**Work to be completed**
Please write the listing below out again exactly, leaving every picture behind.

**Given data**
>>

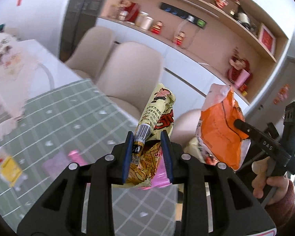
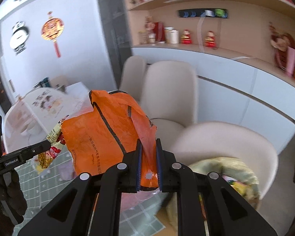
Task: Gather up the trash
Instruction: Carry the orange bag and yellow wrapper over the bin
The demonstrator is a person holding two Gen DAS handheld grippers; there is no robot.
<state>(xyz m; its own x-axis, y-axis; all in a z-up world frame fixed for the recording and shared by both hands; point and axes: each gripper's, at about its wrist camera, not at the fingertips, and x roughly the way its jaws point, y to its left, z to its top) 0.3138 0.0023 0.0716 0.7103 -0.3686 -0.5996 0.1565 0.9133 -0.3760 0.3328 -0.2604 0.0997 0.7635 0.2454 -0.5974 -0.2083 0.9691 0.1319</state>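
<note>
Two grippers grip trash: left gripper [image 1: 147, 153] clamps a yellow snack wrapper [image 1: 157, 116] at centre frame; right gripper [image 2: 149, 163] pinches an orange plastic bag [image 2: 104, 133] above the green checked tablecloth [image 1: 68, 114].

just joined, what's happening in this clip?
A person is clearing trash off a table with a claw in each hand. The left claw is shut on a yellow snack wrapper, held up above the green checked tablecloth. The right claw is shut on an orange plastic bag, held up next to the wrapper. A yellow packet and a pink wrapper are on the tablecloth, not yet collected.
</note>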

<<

**Answer to the problem**
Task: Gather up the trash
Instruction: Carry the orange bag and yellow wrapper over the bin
The demonstrator is a person holding two Gen DAS handheld grippers; there is no robot.
<state>(xyz m; its own x-axis, y-axis; all in a z-up world frame fixed for the recording and shared by both hands; point and axes: each gripper's, at about its wrist camera, not at the fingertips, and x roughly the way its jaws point, y to its left, z to its top) 0.3138 0.0023 0.0716 0.7103 -0.3686 -0.5996 0.1565 0.9133 -0.3760 0.3328 -0.2604 0.0997 0.7635 0.2454 -0.5974 -0.2083 0.9691 0.1319</state>
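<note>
Two grippers grip trash: left gripper [image 1: 147, 153] clamps a yellow snack wrapper [image 1: 157, 116] at centre frame; right gripper [image 2: 149, 163] pinches an orange plastic bag [image 2: 104, 133] above the green checked tablecloth [image 1: 68, 114].

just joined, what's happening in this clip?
A person is clearing trash off a table with a claw in each hand. The left claw is shut on a yellow snack wrapper, held up above the green checked tablecloth. The right claw is shut on an orange plastic bag, held up next to the wrapper. A yellow packet and a pink wrapper are on the tablecloth, not yet collected.
</note>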

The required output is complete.